I have written on MultiChoice’s grand unification plan. The company continues to look for business models to keep it on top, and rule its markets. In this TC Daily newsletter piece, the plan is evident. Simply, the company is experiencing erosion on average revenue per user (ARPU) as Netflix continues to attract some of its most affluent customers; the ARPU has dropped from $25 five years ago to $18 today.
But the company is not giving up, it has a triple strategy which includes (1) make its satellite TV the best it could be via sports rights in Africa (2) offer a digital offering via Showmax, and become an (3) aggregator where its main future competitor, Netflix, is added in the DStv Explora Ultra.
Since 2015, the DStv has been losing premium subscribers. Its premium subscribers are a combination of those who pay for the premium bouquet as well as those who pay for the compact plus bouquet.
The reduction in demand for the premium packages means that while the company is reporting more subscribers (19.5 million), its average revenue per user is down to $18 this year from $25 five years ago.
While more people are signing up to DStv’s cheaper bouquets, it is not far-fetched to assume that it is losing its higher paying customers, who pay as much as $57 per month to Netflix and other streaming services.
Cheap data. One problem Netflix has had to battle with on the African market is the cost of data. While Netflix costs $7.99 for a basic subscription, users still have to pay for the internet to use the service.
It may explain why DStv’s new approach is a mix of launching its own digital offerings (Showmax) as well as a recent attempt to become an aggregator by adding Netflix to the DStv Explora Ultra. (Source: TC Daily newsletter)
NB: DStv can make money on Netflix via DStv Explora Ultra by carrying it. But there is a risk: it is helping to make its competitor popular to its customers. Netflix can see this as a cheap advertisement knowing that once broadband cost drops in Africa, many users will go to its website, bypassing DStv, to sign up for its services. Largely, Netflix may be generous on the contract with DStv, seeing everything as a cost of entering a new market, Africa.
What do you think? Is MultiChoice making a mistake on this?
Prof this is a cardinal mistake. As a Kenyan i have slowly seen Multichoice loose customers. Some of the die hard customers are football fanatics and kids. There are apps that allow you watch the games free if you have internet. For kids Netflix offers a wide range and offers option of seeing what you want. Multichoice needs to tread carefully in this. Netflix may use and dump them like hot soup. Only affordable broadband stands in the way of Netflix dominance and shaking of the entertainment scene in the continent.
I don’t think that MultiChoice is making a mistake. With every industrial revolution, there’s a foreseeable inevitable end. While some business leaders spearheading ‘the old ways’ might choose to stay oblivious of this, others will choose to make the most of the moment while optimising their operational models for the future.
MultiChoice has chosen to make the most of its competitor while it can, knowing that when broadband costs drop (which is bound to happen) some of its customers will gravitate towards its competitors anyway.

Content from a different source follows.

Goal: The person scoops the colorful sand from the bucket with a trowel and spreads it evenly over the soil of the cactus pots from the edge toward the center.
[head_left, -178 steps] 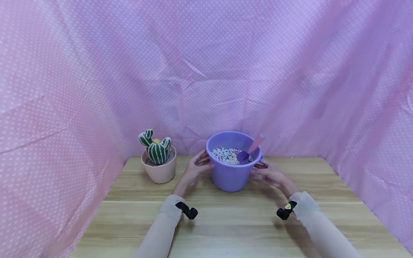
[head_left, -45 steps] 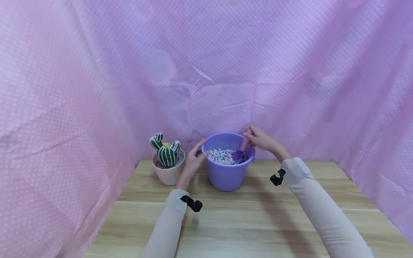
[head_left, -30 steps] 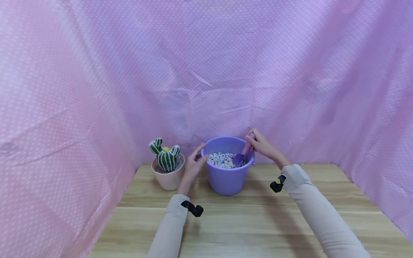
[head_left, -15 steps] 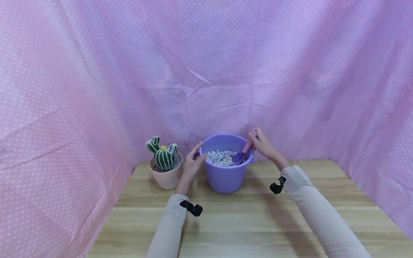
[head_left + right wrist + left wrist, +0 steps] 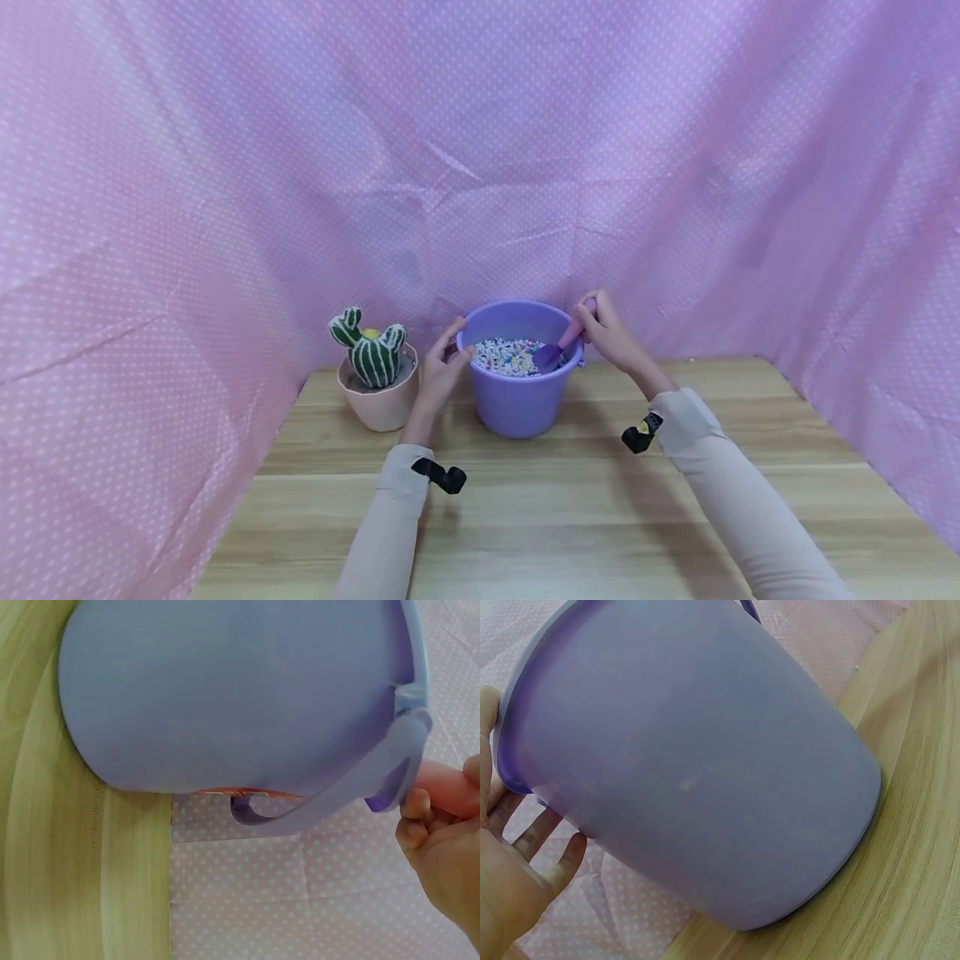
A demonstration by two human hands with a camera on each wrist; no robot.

On the other hand, Netflix and Showmax sitting side by side on Explora Ultra might serve to strengthen the Showmax brand in the digital TV market. With great shows, they can position themselves as less of a second-rate option (which send to be the case) as viewers get to see that they are a worthy alternative.
Netflix is a strong competitor, they are perceived by the market as the industry leader – the marketing values of this perception, DStv understands well.
Netflix has the brand strength and resources. If they strategize right, they will definitely hold a fair share of the market. DStv has wised up to this and accepted it.
Principle-In-Practice: Keep your enemies close.